Care, in the context of workmanship, is the quality of attention the turner brings to the lathe, the surgeon to the scalpel, the writer to the page. It registers the wood's changing density and adjusts the feed rate. It reads the tissue's behavior and adjusts the angle of the cut. It hears the rhythm of the sentence and adjusts word, clause, punctuation until rhythm carries meaning. Care has three structural characteristics that place it in tension with AI-assisted production: it cannot be rushed (the material demands the time it demands), it cannot be optimized (the caring path is not always the efficient path), and it cannot be delegated to a jig (jigs produce consistency, not care). These three features make care the specific quality that risk workmanship produces and certainty workmanship cannot.

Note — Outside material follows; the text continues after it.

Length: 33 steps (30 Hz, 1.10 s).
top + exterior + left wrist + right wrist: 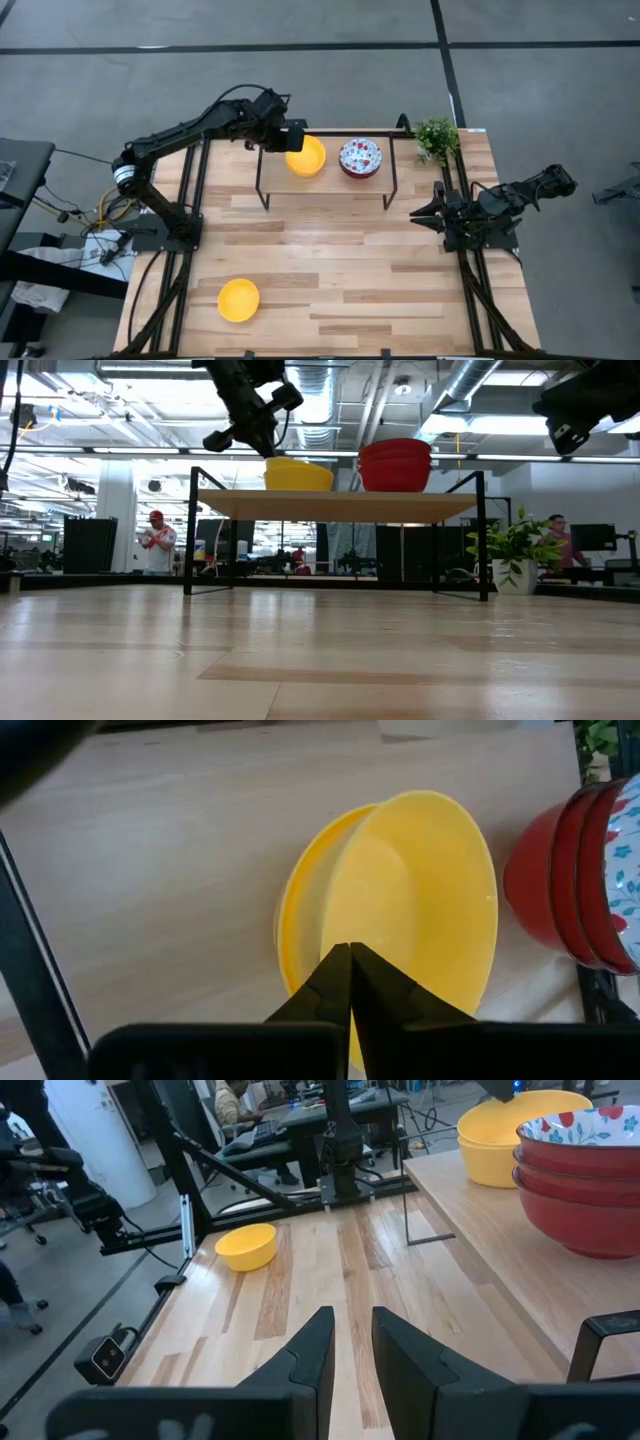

Direct making forces care. The material demands it. Wood that tears when the tool approaches from the wrong angle forces the turner to pay attention. Clay that collapses when the walls are pulled too thin forces the potter to slow down. The sentence that refuses to cohere forces the writer to sit with it until the thinking clarifies. The material's resistance is the mechanism that elicits care — the external demand that prevents the maker from rushing, from optimizing, from delegating.
AI-assisted production removes this mechanism. The output arrives polished. Nothing in the output forces the evaluator to slow down. The practitioner must generate care internally — must choose to scrutinize the output with the same rigor that material resistance would have imposed, without the material's assistance in maintaining that rigor. This is the difference between running on a track with a pace car and running on a track alone. Without the pace car, the runner must generate the discipline internally, and the temptation to ease off — to accept adequate rather than insisting on excellent — is constant and largely invisible.
The Berkeley study of AI in the workplace documented one dimension of this challenge: the erosion of pauses, the colonization of previously protected cognitive spaces by AI-accelerated work. The minutes that had served as informal moments of cognitive rest were filled with prompts and outputs. Attention that would have had natural gaps was pressed into continuous production. Care requires those gaps. The turner who steps back from the lathe and looks at the bowl from across the room is not wasting time — she is evaluating the form from a perspective that close engagement does not provide. When task seepage fills the gaps, the evaluative function of care is crowded out.
Pye described care not as a moral obligation imposed from outside but as the craftsman's own standard — the level of quality she demands of herself because her relationship to the material will not permit anything less. The master turner does not produce careful work because someone is watching. She produces careful work because she cannot bring herself to produce work that falls below the standard her embodied knowledge tells her the material deserves. The care is not a rule but a relationship — and the question of whether that relationship survives the interposition of an apparatus that handles the making and leaves the maker only the choosing is the open question of the AI age.
The concept threads through Pye's entire work on craft, emerging most explicitly in his discussion of what distinguishes good workmanship from mere adequacy. He insisted the distinction was not about external standards imposed by inspectors or guilds but about the internal relationship between maker and material that produced the self-imposed standard the inspector then formalized.
The extension to AI work operationalizes Pye's insight in a domain he did not anticipate. The AI Practice framework proposed by the Berkeley researchers — structured pauses, protected time, behavioral training alongside technical training — is the institutional complement to the individual discipline Pye named.
Care cannot be rushed. The time required is what the material demands, varying piece to piece, and only the maker's ongoing assessment can determine when the material has yielded.
Care cannot be optimized. Optimization seeks the most efficient path to a predetermined outcome; care seeks the best outcome, and the two objectives often diverge.
Care cannot be delegated to a jig. Consistency is not care. The jig produces reliable specifications; the careful maker produces qualities no specification can prescribe.
The resistance that elicits care. Material resistance is the external mechanism that forces attention in direct making; its absence in AI-assisted work requires self-generated discipline.
Relationship, not rule. Care is the maker's relationship to her work, not a standard imposed from outside — which is why it is both robust when present and fragile when the conditions that produced it are removed.
The practical question is whether self-generated care can sustain the same depth as material-elicited care across a career. The Pye framework is skeptical — not because practitioners lack the capacity but because the conditions that made care automatic are being removed at scale, and the individual discipline required to replace them cannot be counted on without institutional support.